He looked at Myrta. ‘I seem to suffer from a paucity of interesting opponents. Where are the cunning space lords and the scheming corsair kings of my youth? Surely I have not killed them all.’
‘You are quite greedy,’ she said.
‘Yes. That has ever been a failing of mine.’ His smile faded, the old ennui setting in. For all its restrictions, Commorragh had, at least, never been boring. There had been opponents aplenty, before he made the city too hot to hold him. Perhaps he needed to return, to renew himself in the deep waters of the Dark City. No, better – he would make them come to him. Yes. Delightful. ‘It is approaching midwinter, I believe,’ he said, swirling the liquid in his goblet with a loose gesture.
‘No, it isn’t,’ Myrta said. She sounded resigned.

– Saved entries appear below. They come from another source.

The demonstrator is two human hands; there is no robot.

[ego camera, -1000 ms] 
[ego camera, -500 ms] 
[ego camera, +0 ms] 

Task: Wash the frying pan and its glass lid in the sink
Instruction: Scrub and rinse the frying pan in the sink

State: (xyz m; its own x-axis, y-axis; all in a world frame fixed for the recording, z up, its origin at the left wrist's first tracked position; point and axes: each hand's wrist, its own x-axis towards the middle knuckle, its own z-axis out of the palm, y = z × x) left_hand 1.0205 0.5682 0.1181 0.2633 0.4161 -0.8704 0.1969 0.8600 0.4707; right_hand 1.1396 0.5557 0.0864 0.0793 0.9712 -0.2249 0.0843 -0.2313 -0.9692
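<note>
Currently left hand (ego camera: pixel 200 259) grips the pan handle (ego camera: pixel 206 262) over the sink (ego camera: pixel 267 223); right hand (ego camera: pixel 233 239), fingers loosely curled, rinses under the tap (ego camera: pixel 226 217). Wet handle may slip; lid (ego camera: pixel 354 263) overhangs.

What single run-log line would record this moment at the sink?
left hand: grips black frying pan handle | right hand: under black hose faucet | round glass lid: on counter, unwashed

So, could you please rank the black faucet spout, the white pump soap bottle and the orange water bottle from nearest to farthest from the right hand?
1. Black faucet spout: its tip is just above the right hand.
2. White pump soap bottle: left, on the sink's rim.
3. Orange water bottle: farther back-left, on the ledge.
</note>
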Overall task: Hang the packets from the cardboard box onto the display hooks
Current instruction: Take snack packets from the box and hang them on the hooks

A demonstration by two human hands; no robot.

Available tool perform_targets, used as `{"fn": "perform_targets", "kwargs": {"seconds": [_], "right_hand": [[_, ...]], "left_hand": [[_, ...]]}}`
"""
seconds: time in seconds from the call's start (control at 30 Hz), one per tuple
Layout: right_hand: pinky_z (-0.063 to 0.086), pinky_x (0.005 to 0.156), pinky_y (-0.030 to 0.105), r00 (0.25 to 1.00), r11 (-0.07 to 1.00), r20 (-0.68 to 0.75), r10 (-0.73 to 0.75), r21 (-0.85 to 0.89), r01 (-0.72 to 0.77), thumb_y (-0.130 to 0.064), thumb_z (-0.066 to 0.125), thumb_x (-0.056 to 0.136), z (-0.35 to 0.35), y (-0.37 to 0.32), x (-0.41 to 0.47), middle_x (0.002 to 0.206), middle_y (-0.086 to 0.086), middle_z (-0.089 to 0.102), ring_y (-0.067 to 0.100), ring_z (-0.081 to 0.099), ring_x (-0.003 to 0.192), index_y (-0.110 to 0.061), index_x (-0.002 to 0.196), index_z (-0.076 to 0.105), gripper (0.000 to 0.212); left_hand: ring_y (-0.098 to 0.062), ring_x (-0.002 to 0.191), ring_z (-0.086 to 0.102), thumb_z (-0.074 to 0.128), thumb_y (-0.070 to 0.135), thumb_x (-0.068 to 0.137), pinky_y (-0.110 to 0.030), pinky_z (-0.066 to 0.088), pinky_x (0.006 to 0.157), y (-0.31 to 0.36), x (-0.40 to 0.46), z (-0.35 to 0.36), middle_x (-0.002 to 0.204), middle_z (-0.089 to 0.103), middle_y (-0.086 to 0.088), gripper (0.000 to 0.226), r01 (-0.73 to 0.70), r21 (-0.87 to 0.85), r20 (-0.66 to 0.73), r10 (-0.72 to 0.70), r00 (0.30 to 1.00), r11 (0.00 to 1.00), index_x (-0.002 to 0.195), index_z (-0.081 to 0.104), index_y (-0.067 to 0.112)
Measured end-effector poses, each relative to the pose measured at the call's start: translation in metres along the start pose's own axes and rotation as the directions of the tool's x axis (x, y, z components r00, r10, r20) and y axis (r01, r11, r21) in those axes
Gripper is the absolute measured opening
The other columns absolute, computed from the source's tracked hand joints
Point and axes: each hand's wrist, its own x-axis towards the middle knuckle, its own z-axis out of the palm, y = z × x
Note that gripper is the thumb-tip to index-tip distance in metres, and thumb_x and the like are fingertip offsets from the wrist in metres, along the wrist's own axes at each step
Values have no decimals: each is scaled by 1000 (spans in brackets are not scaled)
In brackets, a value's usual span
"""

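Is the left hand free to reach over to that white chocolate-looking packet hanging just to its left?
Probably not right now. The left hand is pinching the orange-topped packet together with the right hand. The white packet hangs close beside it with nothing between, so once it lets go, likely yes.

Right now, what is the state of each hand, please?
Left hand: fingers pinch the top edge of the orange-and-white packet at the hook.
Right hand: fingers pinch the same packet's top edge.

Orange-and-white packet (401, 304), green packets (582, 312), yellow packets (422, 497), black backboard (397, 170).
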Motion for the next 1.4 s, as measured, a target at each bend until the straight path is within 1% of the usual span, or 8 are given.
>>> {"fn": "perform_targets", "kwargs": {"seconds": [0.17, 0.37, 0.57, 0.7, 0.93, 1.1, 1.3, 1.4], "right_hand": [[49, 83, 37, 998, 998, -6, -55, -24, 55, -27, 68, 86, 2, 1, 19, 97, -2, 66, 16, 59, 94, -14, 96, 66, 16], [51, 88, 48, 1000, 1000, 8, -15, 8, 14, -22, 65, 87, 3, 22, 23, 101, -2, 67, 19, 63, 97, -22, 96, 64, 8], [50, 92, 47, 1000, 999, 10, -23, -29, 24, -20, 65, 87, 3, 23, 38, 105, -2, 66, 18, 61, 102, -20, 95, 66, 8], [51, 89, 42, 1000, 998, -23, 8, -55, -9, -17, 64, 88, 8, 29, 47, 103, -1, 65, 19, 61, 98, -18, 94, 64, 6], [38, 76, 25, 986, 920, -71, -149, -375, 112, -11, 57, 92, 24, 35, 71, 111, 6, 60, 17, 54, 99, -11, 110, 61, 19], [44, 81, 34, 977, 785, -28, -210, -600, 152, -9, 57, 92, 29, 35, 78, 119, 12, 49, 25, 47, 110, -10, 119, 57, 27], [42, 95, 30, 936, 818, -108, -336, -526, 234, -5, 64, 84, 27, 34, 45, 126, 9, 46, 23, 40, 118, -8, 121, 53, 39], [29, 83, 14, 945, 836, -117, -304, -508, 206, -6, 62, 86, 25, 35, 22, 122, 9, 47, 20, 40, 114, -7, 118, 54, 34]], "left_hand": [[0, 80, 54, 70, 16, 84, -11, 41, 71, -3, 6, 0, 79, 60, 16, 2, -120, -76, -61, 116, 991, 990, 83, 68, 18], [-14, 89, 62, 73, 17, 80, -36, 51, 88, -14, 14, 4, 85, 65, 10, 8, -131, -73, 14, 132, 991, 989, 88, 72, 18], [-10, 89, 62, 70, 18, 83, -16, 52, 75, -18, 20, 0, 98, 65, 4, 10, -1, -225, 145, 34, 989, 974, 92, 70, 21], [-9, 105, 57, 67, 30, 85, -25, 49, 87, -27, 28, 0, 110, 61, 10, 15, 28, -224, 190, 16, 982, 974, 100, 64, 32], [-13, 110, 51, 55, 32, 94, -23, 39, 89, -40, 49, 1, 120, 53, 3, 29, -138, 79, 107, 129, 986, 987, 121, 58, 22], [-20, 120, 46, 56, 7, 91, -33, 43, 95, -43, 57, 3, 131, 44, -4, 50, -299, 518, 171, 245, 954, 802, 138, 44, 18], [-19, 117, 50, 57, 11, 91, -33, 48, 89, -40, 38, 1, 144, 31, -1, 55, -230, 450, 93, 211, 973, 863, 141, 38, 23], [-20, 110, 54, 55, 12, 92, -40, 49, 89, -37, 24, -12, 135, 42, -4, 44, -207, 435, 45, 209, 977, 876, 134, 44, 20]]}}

Sliscus ignored her. He gestured, tracing routes of transit across the star map, looking for anything of interest. Nothing stood out. A hundred humdrum worlds, fit only for the culling. ‘I haven’t been to a midwinter celebration in the longest time.’
‘Yes, you have.’
Sliscus smiled and took another swallow. Chemicals flooded his system. The world was turning a pleasing shade at the edges, and he could taste the music rising from the lower tiers of the pleasure gardens below. ‘We should hold a party. A modest one, a few close acquaintances – no one who has tried to kill me lately.’ He frowned slightly, trying to think who that might be.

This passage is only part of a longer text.